[Stored records]:
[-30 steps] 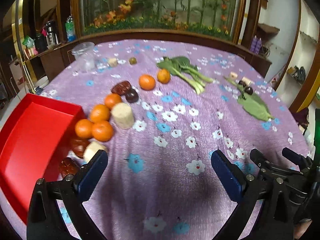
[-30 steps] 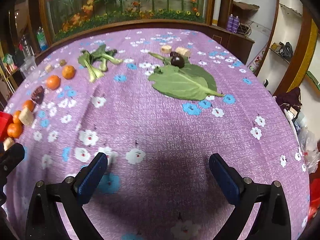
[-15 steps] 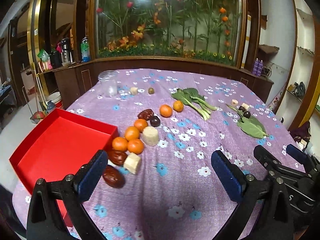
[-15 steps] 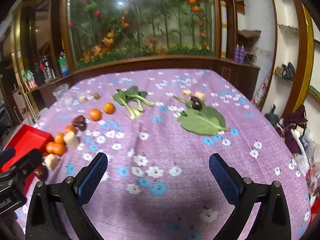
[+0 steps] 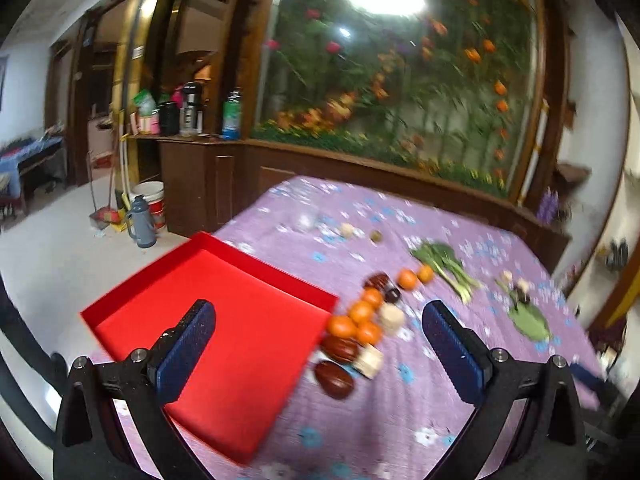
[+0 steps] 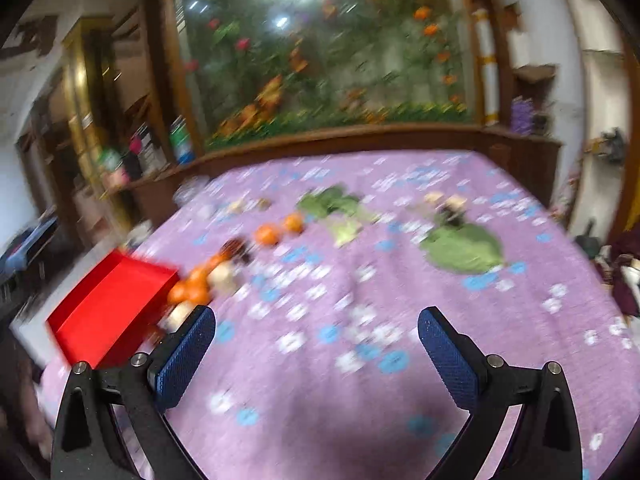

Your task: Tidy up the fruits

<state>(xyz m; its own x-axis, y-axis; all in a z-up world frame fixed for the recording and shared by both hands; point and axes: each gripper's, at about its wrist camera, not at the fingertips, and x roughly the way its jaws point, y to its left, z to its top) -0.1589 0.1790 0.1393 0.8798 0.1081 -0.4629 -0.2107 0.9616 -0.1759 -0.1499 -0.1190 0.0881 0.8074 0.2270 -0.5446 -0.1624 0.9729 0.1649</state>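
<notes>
both of your claws stand wide open and empty: the left gripper (image 5: 318, 334) hangs over the near edge of the red tray (image 5: 224, 320), the right gripper (image 6: 316, 342) over bare cloth well to the tray's right. the tray holds nothing yet. the oranges (image 5: 362, 314) cluster just beside the tray's right edge, with dark dates (image 5: 334, 372) nearer you and two more oranges (image 5: 414, 277) farther off. judged step: approach, no fruit picked. next, lower your left claw around the nearest fruit beside the tray.
</notes>
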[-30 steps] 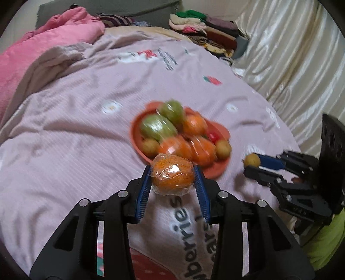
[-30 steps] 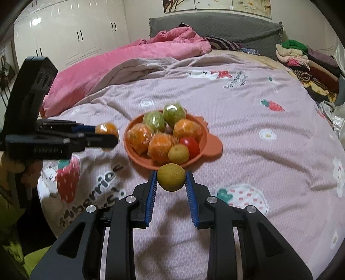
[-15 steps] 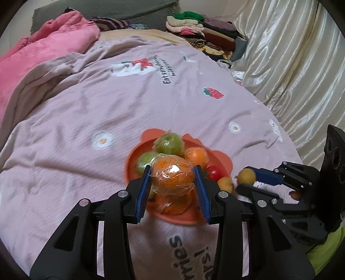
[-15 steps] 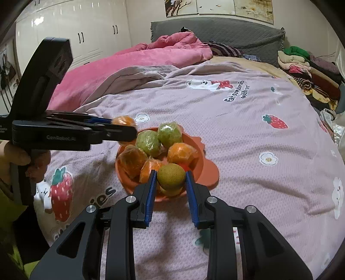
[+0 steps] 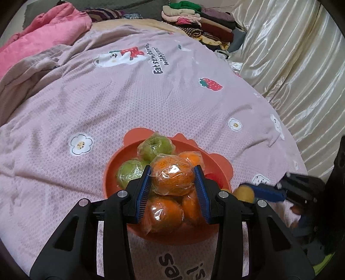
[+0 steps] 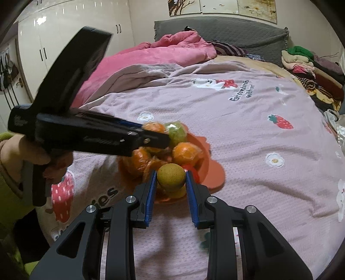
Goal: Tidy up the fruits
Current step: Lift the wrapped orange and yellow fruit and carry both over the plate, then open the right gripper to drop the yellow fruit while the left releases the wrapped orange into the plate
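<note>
1. The left gripper (image 5: 172, 183) squeezes a wrapped orange (image 5: 172, 178) between its two blue fingers (image 5: 144, 189). It holds the orange up over the middle of the orange plate (image 5: 112, 172).
2. The right gripper (image 6: 171, 183) pinches a small brown fruit (image 6: 171, 176) tight. This fruit hangs over the near edge of the plate.
3. The plate sits on the pink bedspread (image 5: 151, 97), close to its near edge. It is piled with wrapped oranges (image 5: 163, 212) and two green fruits (image 5: 156, 146).
4. A pink blanket (image 6: 151, 56) lies bunched at the far end of the bed.

Fruits (image 5: 148, 148) piled in bowl (image 5: 112, 170) on bedspread (image 5: 133, 94), clothes stack (image 5: 200, 19) behind
</note>
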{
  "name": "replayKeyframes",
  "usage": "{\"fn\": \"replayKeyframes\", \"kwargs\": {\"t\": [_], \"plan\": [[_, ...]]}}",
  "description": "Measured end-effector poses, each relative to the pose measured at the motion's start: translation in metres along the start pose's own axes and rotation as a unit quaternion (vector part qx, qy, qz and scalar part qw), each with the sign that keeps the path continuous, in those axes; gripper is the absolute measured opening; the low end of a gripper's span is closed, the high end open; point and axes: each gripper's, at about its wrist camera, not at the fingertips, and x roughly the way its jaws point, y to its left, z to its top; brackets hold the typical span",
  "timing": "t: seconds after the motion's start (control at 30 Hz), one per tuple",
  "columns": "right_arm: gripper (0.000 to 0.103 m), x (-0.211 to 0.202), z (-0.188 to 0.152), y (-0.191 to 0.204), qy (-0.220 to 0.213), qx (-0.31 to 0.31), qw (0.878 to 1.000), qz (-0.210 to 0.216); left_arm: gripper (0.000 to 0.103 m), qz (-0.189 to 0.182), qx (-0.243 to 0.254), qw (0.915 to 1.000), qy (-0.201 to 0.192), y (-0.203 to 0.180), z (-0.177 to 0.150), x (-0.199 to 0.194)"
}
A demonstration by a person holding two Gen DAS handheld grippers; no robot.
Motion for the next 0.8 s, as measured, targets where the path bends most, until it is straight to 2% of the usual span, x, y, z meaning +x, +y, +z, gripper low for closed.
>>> {"fn": "replayKeyframes", "kwargs": {"t": [0.4, 0.8], "plan": [[0.026, 0.012, -0.005, 0.031, 0.013, -0.018, 0.999, 0.028, 0.033, -0.010, -0.009, 0.9999, -0.004, 0.003, 0.002, 0.000], [0.026, 0.023, -0.004, 0.045, 0.009, -0.035, 0.999, 0.003, 0.033, -0.009, -0.011, 0.9998, -0.013, 0.006, 0.004, -0.007]]}}
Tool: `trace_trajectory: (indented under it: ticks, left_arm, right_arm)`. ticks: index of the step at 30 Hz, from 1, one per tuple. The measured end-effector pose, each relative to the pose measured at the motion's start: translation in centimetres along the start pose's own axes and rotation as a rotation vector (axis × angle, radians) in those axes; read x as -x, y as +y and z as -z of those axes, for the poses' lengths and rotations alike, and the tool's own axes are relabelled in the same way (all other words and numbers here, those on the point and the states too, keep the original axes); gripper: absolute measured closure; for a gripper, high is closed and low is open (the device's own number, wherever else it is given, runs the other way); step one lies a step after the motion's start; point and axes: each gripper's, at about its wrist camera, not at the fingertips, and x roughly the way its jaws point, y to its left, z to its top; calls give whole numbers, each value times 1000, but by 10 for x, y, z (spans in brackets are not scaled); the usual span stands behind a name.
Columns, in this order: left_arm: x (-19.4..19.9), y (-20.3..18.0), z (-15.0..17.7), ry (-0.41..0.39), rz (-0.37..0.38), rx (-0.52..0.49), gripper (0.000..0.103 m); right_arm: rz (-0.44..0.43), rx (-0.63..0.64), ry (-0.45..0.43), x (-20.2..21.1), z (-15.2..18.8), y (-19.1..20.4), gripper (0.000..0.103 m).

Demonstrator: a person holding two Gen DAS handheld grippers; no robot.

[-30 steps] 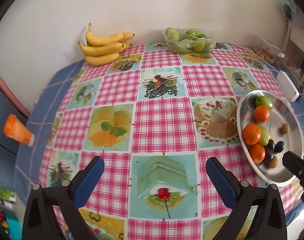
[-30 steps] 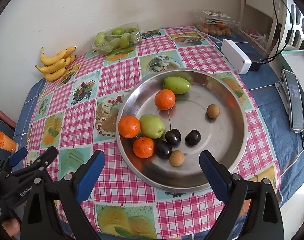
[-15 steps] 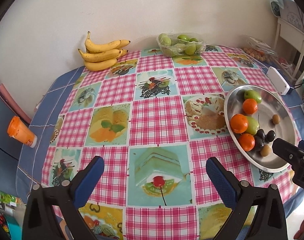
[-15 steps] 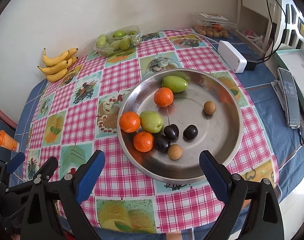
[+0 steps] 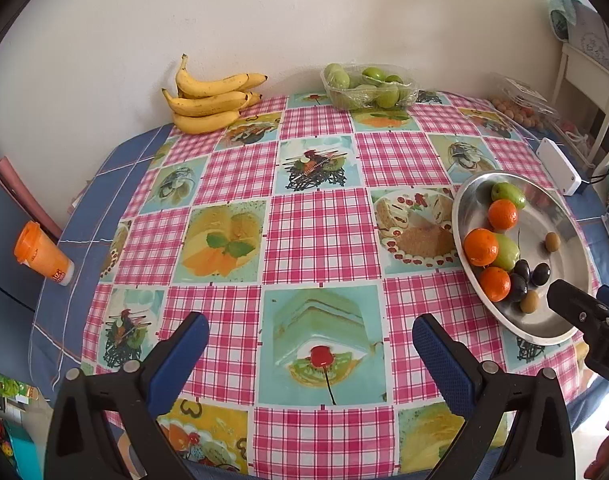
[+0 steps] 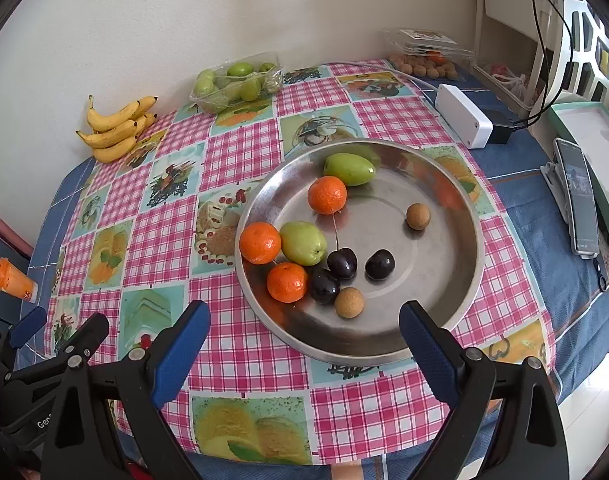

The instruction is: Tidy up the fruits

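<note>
A round steel plate (image 6: pixel 460 280) (image 5: pixel 566 220) on the checked tablecloth holds three oranges (image 6: pixel 327 195), two green fruits (image 6: pixel 303 243), three dark plums (image 6: pixel 380 264) and two small brown fruits (image 6: pixel 418 216). My right gripper (image 6: pixel 304 332) is open and empty above the plate's near rim. My left gripper (image 5: pixel 310 340) is open and empty over the table's near middle, left of the plate. A banana bunch (image 5: pixel 212 100) (image 6: pixel 116 130) and a clear tub of green fruits (image 5: pixel 368 86) (image 6: pixel 236 82) lie by the far wall.
A clear box of small brown fruits (image 6: pixel 428 58) sits at the far right. A white device (image 6: pixel 462 116) with cables and a phone (image 6: pixel 578 196) lie right of the plate. An orange cup (image 5: pixel 42 254) lies at the table's left edge.
Both grippers have pulled back and up from the table, so the plate and fruits look smaller and farther. Nothing on the table has moved.
</note>
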Motion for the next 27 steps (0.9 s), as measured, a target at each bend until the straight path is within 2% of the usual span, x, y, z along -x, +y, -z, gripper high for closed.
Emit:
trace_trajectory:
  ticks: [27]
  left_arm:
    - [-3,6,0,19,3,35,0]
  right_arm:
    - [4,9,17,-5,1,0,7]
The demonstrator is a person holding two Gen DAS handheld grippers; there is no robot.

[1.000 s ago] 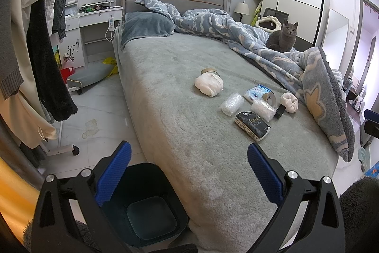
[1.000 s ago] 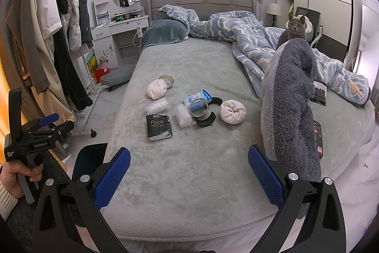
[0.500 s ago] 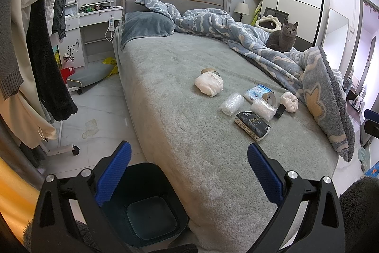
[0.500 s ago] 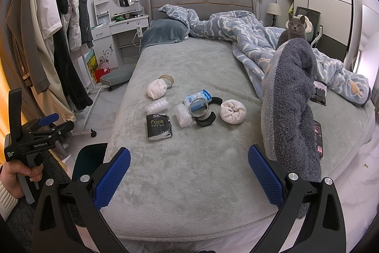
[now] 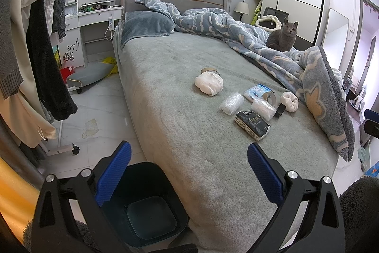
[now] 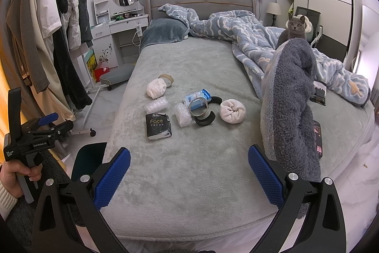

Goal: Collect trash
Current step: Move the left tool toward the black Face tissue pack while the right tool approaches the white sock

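At bed's [image 6: 189, 170] foot: nothing has moved in the last second. My left claw [image 5: 189, 172] and right claw [image 6: 189, 172] gape empty; trash [image 6: 158, 126] uncollected, bin [image 5: 151, 212] waiting.

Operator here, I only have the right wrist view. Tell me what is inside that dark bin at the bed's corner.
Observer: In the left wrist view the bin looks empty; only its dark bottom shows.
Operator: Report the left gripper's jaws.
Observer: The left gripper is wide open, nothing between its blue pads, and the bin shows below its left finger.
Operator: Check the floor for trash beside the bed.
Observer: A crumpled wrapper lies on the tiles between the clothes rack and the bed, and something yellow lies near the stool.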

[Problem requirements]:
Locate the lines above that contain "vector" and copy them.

[Finished exercise]:
  "description": "Measured end-effector poses, each relative to the pose measured at the motion's start: translation in metres along the start pose's own axes and rotation as a unit quaternion (vector part qx, qy, qz and scalar part qw), each with the sign that keeps the path continuous, in those axes; gripper is the absolute measured opening; the low end of a gripper's span is closed, the high end open; point and axes: each gripper's, at about its wrist camera, not at the fingertips, and x roughly the way its jaws point, y to its left, z to its top; brackets hold the typical span",
Tool: `trace_trajectory: (indented under it: ticks, left_arm, right_arm)`. ticks: index of the step at 30 Hz, from 1, one per tuple. The measured end-effector pose, each relative to the pose measured at the motion's start: translation in centimetres along the start pose's own axes and rotation as a rotation vector (axis × angle, radians) in those axes; read x as -x, y as +y and z as -z of those axes, for the poses' lengths and rotations alike, and the tool's own axes are relabelled in the same way (all other words and numbers here, those on the point and the states too, keep the original axes); gripper: absolute measured closure; for a gripper, high is closed and low is open (the device's own number, wherever else it is given, runs the other way); step one lies a step after the motion's start; point and axes: each gripper's, at about its wrist camera, not at the fingertips, and x roughly the way its jaws point, y to its left, z to its top; calls give whole numbers, each value times 1000, but by 10 for x, y, z (spans in brackets are not scaled); the usual span stands behind a name.

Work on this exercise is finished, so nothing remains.